Task description:
Only lines with the string "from" are wanted. Pull them out of the data.

▬▬▬▬▬▬

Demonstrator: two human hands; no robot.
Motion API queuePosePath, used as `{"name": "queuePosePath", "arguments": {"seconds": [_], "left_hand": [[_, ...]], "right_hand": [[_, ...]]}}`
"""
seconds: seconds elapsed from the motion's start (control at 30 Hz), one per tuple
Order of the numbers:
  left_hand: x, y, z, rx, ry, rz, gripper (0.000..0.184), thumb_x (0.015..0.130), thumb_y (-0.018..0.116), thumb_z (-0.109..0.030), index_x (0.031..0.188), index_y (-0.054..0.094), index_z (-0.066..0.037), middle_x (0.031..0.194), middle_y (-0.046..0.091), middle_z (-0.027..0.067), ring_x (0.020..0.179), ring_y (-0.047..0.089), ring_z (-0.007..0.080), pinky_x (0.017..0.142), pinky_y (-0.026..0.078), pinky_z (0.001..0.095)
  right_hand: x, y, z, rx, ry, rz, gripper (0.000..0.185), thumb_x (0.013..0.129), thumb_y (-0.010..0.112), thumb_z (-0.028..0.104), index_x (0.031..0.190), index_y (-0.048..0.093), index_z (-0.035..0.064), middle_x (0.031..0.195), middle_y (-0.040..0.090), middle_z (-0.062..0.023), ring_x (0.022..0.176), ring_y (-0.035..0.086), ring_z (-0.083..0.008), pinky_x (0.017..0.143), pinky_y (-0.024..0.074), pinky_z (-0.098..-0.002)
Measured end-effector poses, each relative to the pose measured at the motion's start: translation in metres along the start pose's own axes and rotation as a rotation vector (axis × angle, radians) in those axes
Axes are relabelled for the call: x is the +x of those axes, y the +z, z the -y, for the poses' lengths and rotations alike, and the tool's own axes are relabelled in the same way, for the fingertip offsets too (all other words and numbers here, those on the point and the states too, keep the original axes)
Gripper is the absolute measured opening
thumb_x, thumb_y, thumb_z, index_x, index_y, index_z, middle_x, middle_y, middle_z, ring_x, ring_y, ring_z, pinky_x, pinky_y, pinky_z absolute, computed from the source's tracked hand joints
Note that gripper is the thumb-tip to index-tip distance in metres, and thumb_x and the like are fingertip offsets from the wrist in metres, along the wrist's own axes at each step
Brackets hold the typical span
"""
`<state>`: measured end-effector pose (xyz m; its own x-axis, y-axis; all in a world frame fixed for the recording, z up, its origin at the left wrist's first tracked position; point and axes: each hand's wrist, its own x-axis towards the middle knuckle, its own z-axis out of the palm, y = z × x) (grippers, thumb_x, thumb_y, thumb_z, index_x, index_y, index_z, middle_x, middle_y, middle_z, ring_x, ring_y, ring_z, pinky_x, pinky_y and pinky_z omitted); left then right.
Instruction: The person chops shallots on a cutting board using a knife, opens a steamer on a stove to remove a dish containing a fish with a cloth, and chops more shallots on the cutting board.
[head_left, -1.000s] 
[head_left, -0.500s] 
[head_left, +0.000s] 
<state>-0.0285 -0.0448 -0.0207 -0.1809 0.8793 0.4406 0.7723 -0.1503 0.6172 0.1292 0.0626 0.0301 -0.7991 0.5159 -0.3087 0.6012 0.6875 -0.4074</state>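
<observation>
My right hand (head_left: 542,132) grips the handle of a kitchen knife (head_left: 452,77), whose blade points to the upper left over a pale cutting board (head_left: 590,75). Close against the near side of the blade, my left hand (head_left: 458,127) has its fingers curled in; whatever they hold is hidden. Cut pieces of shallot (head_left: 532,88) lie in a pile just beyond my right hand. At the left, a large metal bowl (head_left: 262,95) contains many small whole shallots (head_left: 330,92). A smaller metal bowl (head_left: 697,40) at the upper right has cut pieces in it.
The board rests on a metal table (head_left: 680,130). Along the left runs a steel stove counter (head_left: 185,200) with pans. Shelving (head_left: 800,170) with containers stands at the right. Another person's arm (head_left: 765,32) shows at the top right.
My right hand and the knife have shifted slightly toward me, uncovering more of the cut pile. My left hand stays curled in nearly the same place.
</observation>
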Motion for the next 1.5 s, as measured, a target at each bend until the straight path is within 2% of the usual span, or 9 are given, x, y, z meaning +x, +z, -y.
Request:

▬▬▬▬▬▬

Task output:
seconds: seconds elapsed from the motion's start (control at 30 Hz), one per tuple
thumb_x, thumb_y, thumb_z, index_x, index_y, index_z, middle_x, middle_y, middle_z, ring_x, ring_y, ring_z, pinky_x, pinky_y, pinky_z absolute, computed from the source's tracked hand joints
Note that gripper is the thumb-tip to index-tip distance in metres, and thumb_x and the like are fingertip offsets from the wrist in metres, along the wrist's own axes at each step

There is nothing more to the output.